- Source records -
_ _ _ _ _

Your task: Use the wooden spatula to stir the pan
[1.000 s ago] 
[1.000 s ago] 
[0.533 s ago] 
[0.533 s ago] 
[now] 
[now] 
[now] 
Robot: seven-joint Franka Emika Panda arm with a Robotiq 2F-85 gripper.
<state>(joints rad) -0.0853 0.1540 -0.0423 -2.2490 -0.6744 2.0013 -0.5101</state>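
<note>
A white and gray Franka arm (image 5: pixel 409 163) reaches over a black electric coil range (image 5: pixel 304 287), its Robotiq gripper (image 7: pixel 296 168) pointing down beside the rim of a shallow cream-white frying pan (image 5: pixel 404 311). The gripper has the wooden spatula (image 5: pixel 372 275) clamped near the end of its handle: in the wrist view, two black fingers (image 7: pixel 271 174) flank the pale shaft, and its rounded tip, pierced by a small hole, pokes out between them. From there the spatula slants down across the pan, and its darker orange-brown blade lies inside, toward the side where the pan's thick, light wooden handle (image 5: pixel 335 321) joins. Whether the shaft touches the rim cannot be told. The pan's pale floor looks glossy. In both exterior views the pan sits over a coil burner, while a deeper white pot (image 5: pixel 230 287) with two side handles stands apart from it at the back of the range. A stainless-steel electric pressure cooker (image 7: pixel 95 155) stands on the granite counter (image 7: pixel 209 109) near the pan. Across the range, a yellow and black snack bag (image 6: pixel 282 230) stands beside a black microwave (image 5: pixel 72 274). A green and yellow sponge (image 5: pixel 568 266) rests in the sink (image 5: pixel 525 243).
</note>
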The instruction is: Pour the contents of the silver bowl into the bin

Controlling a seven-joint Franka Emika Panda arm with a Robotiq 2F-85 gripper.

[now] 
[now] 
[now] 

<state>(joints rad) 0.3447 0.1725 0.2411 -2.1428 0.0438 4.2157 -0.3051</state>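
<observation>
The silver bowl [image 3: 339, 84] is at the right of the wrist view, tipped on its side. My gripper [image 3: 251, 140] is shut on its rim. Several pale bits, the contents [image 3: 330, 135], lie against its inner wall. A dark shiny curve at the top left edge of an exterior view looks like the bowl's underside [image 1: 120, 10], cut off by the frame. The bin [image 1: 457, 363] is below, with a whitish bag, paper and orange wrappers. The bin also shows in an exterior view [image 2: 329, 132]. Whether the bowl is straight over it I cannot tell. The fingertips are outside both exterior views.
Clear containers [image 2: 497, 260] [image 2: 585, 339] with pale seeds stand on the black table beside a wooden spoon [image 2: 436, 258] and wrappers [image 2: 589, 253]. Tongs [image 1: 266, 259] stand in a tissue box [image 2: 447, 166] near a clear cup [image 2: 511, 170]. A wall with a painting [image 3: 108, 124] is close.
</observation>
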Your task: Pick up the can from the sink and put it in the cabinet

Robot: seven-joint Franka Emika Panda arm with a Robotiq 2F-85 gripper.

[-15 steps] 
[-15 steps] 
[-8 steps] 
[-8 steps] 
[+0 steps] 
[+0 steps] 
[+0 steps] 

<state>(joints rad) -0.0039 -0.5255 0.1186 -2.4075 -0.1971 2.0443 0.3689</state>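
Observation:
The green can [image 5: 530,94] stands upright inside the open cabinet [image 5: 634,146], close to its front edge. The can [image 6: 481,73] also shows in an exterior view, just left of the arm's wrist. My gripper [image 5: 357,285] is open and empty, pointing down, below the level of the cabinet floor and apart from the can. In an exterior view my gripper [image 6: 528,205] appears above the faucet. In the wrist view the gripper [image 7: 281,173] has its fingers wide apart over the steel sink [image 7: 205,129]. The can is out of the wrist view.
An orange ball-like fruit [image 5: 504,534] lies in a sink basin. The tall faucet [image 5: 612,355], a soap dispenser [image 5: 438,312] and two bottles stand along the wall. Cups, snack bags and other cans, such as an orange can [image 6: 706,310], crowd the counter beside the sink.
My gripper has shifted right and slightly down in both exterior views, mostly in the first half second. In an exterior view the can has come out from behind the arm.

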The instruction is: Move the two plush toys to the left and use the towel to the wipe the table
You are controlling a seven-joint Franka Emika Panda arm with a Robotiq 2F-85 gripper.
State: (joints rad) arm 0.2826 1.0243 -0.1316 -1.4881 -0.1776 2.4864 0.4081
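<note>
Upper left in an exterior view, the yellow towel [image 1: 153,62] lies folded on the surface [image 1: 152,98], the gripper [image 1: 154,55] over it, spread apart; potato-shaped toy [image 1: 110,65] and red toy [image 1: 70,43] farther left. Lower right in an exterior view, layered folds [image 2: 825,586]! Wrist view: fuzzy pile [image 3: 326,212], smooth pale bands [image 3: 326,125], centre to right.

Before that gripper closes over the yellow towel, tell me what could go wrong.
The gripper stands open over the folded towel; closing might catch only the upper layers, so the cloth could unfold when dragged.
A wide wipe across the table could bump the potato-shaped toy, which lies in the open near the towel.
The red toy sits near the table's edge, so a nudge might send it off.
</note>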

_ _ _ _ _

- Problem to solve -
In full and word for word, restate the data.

- Final answer -
Your task: Use the wooden spatula to stir the pan
[1.000 s ago] 
[1.000 s ago] 
[0.533 s ago] 
[0.533 s ago] 
[now] 
[now] 
[now] 
Robot: seven-joint Franka Emika Panda arm with a Robotiq 2F-85 gripper.
<state>(joints rad) -0.0853 0.1540 -0.0423 -2.2490 -0.6744 2.0013 -0.5101</state>
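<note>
A white and gray Franka arm (image 5: pixel 409 163) reaches over a black electric coil range (image 5: pixel 304 287), its Robotiq gripper (image 7: pixel 296 168) pointing down beside the rim of a shallow cream-white frying pan (image 5: pixel 404 311). The gripper has the wooden spatula (image 5: pixel 372 275) clamped near the end of its handle: in the wrist view, two black fingers (image 7: pixel 271 174) flank the pale shaft, and its rounded tip, pierced by a small hole, pokes out between them. From there the spatula slants down across the pan, and its darker orange-brown blade lies inside, toward the side where the pan's thick, light wooden handle (image 5: pixel 335 321) joins. Whether the shaft touches the rim cannot be told. The pan's pale floor looks glossy. In both exterior views the pan sits over a coil burner, while a deeper white pot (image 5: pixel 230 287) with two side handles stands apart from it at the back of the range. A stainless-steel electric pressure cooker (image 7: pixel 95 155) stands on the granite counter (image 7: pixel 209 109) near the pan. Across the range, a yellow and black snack bag (image 6: pixel 282 230) stands beside a black microwave (image 5: pixel 72 274). A green and yellow sponge (image 5: pixel 568 266) rests in the sink (image 5: pixel 525 243).
</note>
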The instruction is: Pour the contents of the silver bowl into the bin

Controlling a seven-joint Franka Emika Panda arm with a Robotiq 2F-85 gripper.

[now] 
[now] 
[now] 

<state>(joints rad) 0.3447 0.1725 0.2411 -2.1428 0.0438 4.2157 -0.3051</state>
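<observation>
The silver bowl [image 3: 339, 84] is at the right of the wrist view, tipped on its side. My gripper [image 3: 251, 140] is shut on its rim. Several pale bits, the contents [image 3: 330, 135], lie against its inner wall. A dark shiny curve at the top left edge of an exterior view looks like the bowl's underside [image 1: 120, 10], cut off by the frame. The bin [image 1: 457, 363] is below, with a whitish bag, paper and orange wrappers. The bin also shows in an exterior view [image 2: 329, 132]. Whether the bowl is straight over it I cannot tell. The fingertips are outside both exterior views.
Clear containers [image 2: 497, 260] [image 2: 585, 339] with pale seeds stand on the black table beside a wooden spoon [image 2: 436, 258] and wrappers [image 2: 589, 253]. Tongs [image 1: 266, 259] stand in a tissue box [image 2: 447, 166] near a clear cup [image 2: 511, 170]. A wall with a painting [image 3: 108, 124] is close.
</observation>
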Your task: Pick up the can from the sink and put it in the cabinet

Robot: seven-joint Franka Emika Panda arm with a Robotiq 2F-85 gripper.

[-15 steps] 
[-15 steps] 
[-8 steps] 
[-8 steps] 
[+0 steps] 
[+0 steps] 
[+0 steps] 

<state>(joints rad) -0.0039 -0.5255 0.1186 -2.4075 -0.1971 2.0443 0.3689</state>
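Observation:
The green can [image 5: 530,94] stands upright inside the open cabinet [image 5: 634,146], close to its front edge. The can [image 6: 481,73] also shows in an exterior view, just left of the arm's wrist. My gripper [image 5: 357,285] is open and empty, pointing down, below the level of the cabinet floor and apart from the can. In an exterior view my gripper [image 6: 528,205] appears above the faucet. In the wrist view the gripper [image 7: 281,173] has its fingers wide apart over the steel sink [image 7: 205,129]. The can is out of the wrist view.
An orange ball-like fruit [image 5: 504,534] lies in a sink basin. The tall faucet [image 5: 612,355], a soap dispenser [image 5: 438,312] and two bottles stand along the wall. Cups, snack bags and other cans, such as an orange can [image 6: 706,310], crowd the counter beside the sink.
My gripper has shifted right and slightly down in both exterior views, mostly in the first half second. In an exterior view the can has come out from behind the arm.
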
The instruction is: Move the two plush toys to the left and use the towel to the wipe the table
You are controlling a seven-joint Franka Emika Panda arm with a Robotiq 2F-85 gripper.
State: (joints rad) arm 0.2826 1.0243 -0.1316 -1.4881 -0.1776 2.4864 0.4081
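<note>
Upper left in an exterior view, the yellow towel [image 1: 153,62] lies folded on the surface [image 1: 152,98], the gripper [image 1: 154,55] over it, spread apart; potato-shaped toy [image 1: 110,65] and red toy [image 1: 70,43] farther left. Lower right in an exterior view, layered folds [image 2: 825,586]! Wrist view: fuzzy pile [image 3: 326,212], smooth pale bands [image 3: 326,125], centre to right.

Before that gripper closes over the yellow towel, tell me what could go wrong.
The gripper stands open over the folded towel; closing might catch only the upper layers, so the cloth could unfold when dragged.
A wide wipe across the table could bump the potato-shaped toy, which lies in the open near the towel.
The red toy sits near the table's edge, so a nudge might send it off.
</note>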

The complete answer has been presented.